Dispute Aging Curves
Up: Dispute Infrastructure See also: Liability Horizons
Definition
Dispute Aging Curves (Vintage Analysis) visualize the arrival of disputes over time for a specific sales cohort. Instead of looking at disputes as they happen, it answers: "For the sales we made in January, how many disputes have arrived by Day 30? Day 60? Day 120?"
Why it matters
Forecasting. Disputes take up to 120 days to fully materialize. If you only look at "Today's Disputes," you are missing 90% of the risk from recent sales. The Curve allows you to predict the "Final Loss" of a cohort based on its early trajectory, allowing you to stop a bad marketing campaign before the bills come due.
Signals to monitor
- Curve Velocity: The slope of the line. Is it flattening (Safe) or going vertical (Danger)?
- Day 30% Projection: "Typically, 40% of disputes arrive by Day 30. If this month is 60%, the final rate will be 1.5x higher than normal."

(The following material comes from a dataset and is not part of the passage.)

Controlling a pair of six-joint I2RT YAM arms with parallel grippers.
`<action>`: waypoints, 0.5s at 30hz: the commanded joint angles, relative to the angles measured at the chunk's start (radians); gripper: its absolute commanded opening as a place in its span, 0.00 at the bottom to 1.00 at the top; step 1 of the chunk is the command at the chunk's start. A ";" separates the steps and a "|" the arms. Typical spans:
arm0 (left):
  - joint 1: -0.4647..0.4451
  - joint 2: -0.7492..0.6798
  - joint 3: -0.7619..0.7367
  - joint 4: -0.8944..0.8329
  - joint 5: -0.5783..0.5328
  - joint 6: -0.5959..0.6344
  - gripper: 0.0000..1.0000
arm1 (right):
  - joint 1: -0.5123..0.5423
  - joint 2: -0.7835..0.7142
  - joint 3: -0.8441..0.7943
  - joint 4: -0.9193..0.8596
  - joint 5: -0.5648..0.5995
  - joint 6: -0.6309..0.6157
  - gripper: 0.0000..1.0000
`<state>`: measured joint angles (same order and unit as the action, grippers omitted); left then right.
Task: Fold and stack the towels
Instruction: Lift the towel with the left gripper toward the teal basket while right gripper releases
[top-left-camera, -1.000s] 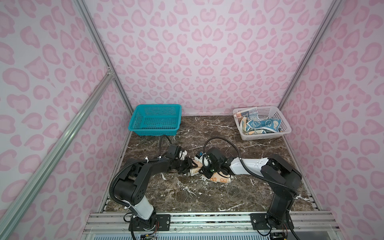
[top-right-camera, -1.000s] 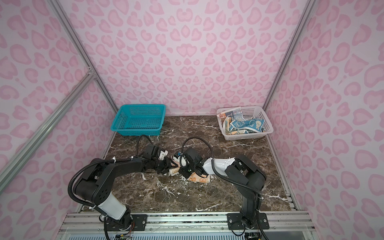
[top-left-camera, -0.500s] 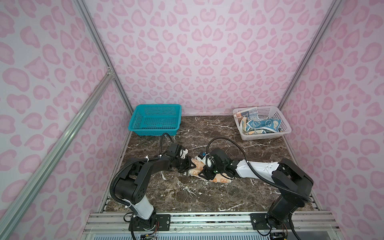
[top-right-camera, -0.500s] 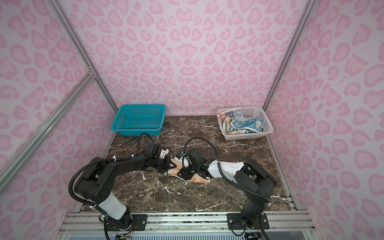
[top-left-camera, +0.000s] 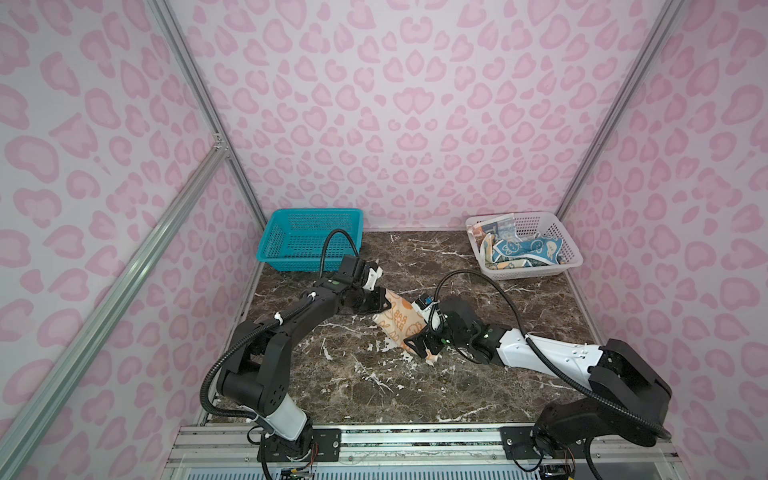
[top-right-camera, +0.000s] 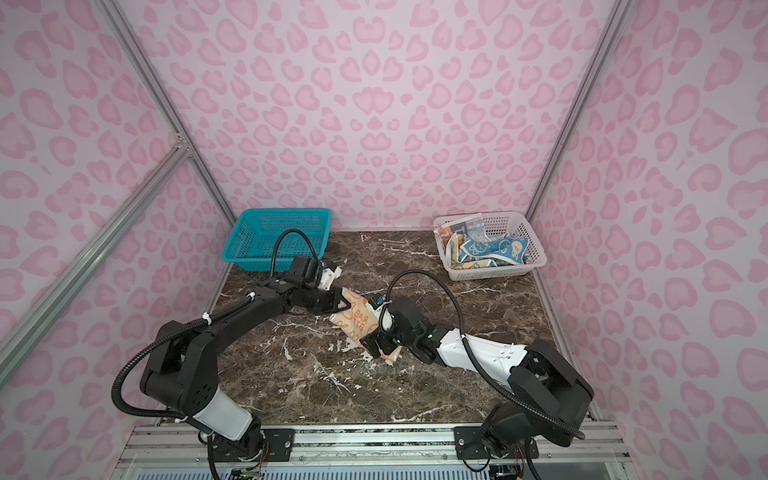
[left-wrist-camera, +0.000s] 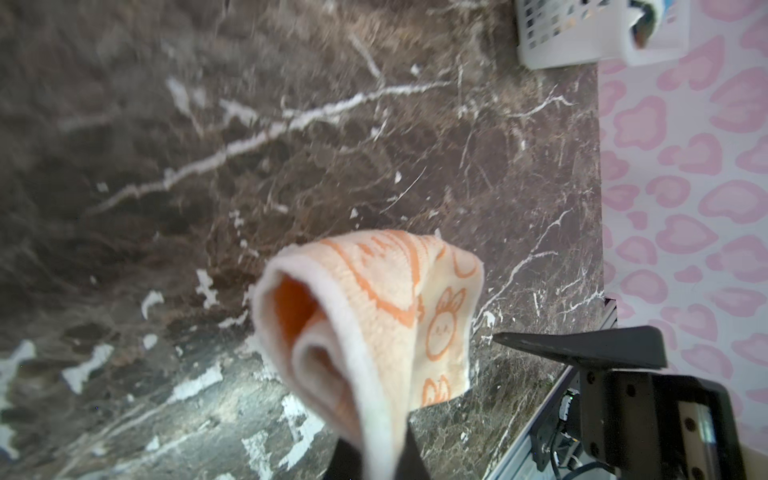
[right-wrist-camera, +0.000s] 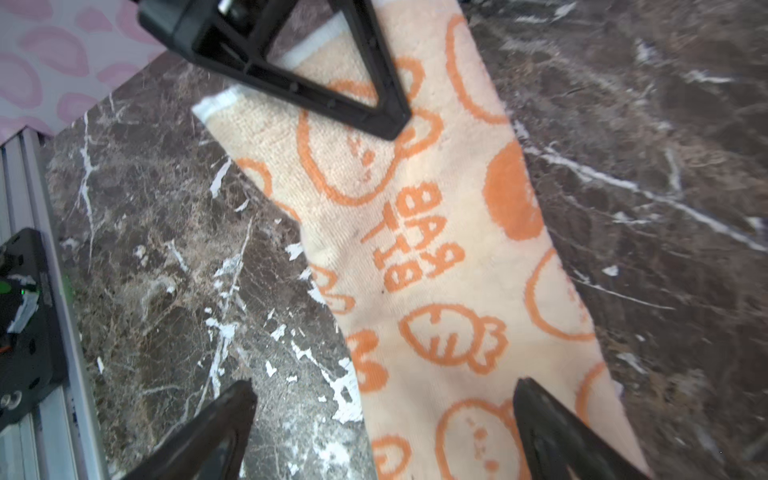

- Cohort Delta: Comparing the current cohort's curve against the 12-month historical average.
Breakdown modes
- The Long Tail: A forgotten recurring billing charge generating a "curve spike" 11 months after the initial sale.
- The Delivery Spike: A shipping failure that causes the curve to hit its maximum on Day 15 (when customers expect the goods).
- Cohort Rot: A specific marketing campaign or affiliate partner bringing in users with permanently worse aging curves than organic users.
Where observability fits
Observability provides predictive alerting. By modeling the "Expected Shape" of your curve, the system can alert you on Day 10 that a cohort is likely to breach network thresholds on Day 60, giving you 50 days to take corrective action.